Martha rubbed at her arms, a chill racing along her spine. "I wonder what they're refugees from?"


Death came to the Planet Azar in a single night. The sun wasn't shining, but the evening was alive with artificial orange light. The graceful buildings of the government planet had become matchsticks standing in a sea of flame.

The entire world was burning.

Kal-El watched the fires from his prison and cursed the incompetent rebels who thought scorching the world would be sufficient to eliminate the Over Council. The flames had already burned over and past the seat of government and their tombs had never been at risk. A billion aliens perished in the fires, a billion men, women, and children sacrificed, and still he didn't have his freedom.

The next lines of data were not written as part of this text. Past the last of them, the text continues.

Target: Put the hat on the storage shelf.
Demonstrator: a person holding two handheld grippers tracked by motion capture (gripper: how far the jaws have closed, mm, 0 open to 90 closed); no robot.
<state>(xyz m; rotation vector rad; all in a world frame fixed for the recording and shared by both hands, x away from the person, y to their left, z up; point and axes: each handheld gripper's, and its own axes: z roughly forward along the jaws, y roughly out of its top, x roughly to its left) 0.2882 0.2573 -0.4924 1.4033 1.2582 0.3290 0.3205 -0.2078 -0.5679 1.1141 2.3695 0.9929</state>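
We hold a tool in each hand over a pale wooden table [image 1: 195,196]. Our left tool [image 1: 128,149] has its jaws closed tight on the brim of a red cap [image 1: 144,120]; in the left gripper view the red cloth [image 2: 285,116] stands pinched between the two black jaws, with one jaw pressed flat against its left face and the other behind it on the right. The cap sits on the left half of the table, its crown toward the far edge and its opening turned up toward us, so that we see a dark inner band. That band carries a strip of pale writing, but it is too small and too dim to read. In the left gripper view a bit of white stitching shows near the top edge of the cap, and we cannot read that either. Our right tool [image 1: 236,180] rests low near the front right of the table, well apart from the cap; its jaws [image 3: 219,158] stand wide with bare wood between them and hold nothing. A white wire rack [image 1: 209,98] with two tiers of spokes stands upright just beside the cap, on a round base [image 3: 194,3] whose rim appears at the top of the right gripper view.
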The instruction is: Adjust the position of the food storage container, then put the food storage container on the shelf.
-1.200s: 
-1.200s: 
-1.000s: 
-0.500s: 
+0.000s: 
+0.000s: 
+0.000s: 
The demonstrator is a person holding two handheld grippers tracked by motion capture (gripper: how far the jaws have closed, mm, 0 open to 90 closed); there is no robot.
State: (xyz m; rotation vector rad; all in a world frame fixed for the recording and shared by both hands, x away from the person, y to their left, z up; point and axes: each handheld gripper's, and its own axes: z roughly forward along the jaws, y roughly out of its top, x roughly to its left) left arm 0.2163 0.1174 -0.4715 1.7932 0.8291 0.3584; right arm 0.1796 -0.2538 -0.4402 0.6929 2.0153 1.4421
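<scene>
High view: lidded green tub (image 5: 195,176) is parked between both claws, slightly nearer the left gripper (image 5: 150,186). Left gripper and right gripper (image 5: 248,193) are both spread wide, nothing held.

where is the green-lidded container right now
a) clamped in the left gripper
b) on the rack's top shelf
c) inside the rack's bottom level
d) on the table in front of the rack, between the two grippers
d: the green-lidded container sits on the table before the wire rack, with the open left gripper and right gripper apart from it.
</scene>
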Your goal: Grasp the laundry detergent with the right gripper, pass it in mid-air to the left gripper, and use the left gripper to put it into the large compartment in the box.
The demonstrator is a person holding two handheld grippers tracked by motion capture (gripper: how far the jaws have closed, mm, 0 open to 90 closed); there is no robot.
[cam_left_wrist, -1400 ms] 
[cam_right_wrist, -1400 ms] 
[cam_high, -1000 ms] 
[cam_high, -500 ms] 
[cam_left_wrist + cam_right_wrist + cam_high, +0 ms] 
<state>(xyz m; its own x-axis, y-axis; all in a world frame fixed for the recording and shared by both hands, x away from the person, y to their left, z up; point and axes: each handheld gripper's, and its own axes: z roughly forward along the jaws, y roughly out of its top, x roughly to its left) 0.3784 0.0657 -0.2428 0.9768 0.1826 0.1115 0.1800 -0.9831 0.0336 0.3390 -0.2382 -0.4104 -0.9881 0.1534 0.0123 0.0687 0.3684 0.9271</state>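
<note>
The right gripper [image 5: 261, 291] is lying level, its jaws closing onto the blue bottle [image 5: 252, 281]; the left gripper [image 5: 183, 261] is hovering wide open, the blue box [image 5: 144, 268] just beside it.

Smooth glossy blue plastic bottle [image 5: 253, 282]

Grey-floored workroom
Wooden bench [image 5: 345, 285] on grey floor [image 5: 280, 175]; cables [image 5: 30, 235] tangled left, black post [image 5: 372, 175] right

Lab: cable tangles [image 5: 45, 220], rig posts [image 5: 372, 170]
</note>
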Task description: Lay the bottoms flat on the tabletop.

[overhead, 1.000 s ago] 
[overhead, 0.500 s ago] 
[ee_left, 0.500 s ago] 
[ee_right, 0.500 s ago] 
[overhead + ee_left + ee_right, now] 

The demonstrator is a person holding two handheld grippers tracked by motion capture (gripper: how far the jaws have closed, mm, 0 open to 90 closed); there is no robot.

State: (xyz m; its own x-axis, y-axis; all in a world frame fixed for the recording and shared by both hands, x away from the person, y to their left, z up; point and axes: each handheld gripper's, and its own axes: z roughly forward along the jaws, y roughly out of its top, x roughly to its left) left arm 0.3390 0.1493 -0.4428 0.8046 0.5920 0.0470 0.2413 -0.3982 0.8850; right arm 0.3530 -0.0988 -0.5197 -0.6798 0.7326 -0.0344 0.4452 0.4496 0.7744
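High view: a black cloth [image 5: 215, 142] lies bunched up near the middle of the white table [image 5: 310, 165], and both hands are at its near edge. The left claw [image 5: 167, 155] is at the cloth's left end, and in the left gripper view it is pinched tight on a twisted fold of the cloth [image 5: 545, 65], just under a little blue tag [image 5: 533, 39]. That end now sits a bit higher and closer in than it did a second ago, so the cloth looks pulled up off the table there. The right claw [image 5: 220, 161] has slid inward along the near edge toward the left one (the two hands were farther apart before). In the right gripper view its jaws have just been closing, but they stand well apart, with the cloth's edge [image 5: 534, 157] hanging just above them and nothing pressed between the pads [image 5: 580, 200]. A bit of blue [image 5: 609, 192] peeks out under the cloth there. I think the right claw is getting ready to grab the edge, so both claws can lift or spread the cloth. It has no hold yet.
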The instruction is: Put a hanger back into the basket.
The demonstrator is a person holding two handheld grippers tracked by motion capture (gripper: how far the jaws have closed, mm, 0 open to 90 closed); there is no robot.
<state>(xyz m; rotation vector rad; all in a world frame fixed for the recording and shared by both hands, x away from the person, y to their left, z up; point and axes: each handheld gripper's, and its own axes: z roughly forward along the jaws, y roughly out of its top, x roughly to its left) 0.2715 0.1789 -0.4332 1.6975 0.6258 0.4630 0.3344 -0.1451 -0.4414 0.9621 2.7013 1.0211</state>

Retreating to his inner sanctum, Kal-El gazed at his beautiful political map of the galaxy. It was perfect almost confluent red, red for destruction and death. Even Azar was a lovely crimson, but could he be released by death? It wasn't fair that death hid from him, ignored him, wasted itself on people who wanted to live.

"You've failed, young Kryptonian," Evy hissed. She slid forward, her slug form jiggling as she moved. "You've torched our galaxy, but left us trapped. Now we linger here in perpetuity alone. We won't be governing anything but neither are we free."

"Do you really think I'd go through all this and not have a backup plan," Kal-El answered. "The rebels were incompetent, but they aren't the only force of destruction in the galaxy."